Those two bad brekas seemed to turn into a dozen; one remembers, from that Game 4, Derek Jeter missing a home run two feet to the left of the foul pole, or Robin Ventura missing a three-run homer when his line drive hit the padding of the center field wall, instead of three feet horizontally to the left.
With the exception of the 2003 Championship Series with the Red Sox, think of Alex Gonzalez' home run against Jeff Weaver, over the precise portion of the outfield wall that was lower than all the rest, Bernie Williams' tying home run the following night, hit fifty feet longer than Alex's but to the deepest part of Dolphins' Stadium . . . then, the following year, Brian Roberts beating Posada's throw by a thousandth of a second . . . Tony Clark's line drive bounding into the Fenway Park bleachers, thus freezing the runner at third . . . Randy Johnson's left arm sputtering to a halt precisely when the Yankees acquired him . . . Joba's adventires in ectymology . . . then last year, season-ending injuries to three of the seven (at the time) most important Yankees. And so on.

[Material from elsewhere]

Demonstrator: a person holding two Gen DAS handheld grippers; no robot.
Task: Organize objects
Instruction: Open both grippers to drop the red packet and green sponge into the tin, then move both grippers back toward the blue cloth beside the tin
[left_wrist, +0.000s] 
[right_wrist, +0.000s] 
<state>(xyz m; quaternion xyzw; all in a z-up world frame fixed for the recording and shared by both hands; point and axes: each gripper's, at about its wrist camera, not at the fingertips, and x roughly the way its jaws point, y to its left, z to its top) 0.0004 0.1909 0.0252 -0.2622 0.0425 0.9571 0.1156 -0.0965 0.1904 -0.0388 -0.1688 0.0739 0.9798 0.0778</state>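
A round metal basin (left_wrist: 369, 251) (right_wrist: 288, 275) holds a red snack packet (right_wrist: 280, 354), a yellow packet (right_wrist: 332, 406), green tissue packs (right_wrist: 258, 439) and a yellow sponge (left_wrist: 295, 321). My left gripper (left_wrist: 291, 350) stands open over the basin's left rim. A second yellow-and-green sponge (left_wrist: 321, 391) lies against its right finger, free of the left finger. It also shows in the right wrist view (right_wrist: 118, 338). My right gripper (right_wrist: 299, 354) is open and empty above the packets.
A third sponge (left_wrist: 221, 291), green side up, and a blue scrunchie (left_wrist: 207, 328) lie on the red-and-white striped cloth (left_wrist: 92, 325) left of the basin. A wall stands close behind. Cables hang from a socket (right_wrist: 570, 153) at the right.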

Joel Sherman sets up the weekend:
Truly fascinating road trip for the Yanks as they are in the midst of playing the team they always beat (the Twins) and the team they never beat (the Angels). By winning Thursday, the Yanks swept all seven games against Minnesota this year. It is the third time since 2002 that the Yanks swept a season series against Minnesota. In that time, the Yanks have never lost a season series to the Twins and beat them twice in the playoffs.
The Yanks lead their season series against the Angels 2-1 going into this weekend. They have not won a season series from the Angels since 2003. Since 2004, they are 20-31 vs. the Angels and have lost to them twice in the playoffs in this decade.
The Yanks have seven games left this season vs. the Angels, so they cannot win the season series this weekend. But what a great symbol it would be for the Yanks to close the first half with another winning series against the team they can't beat.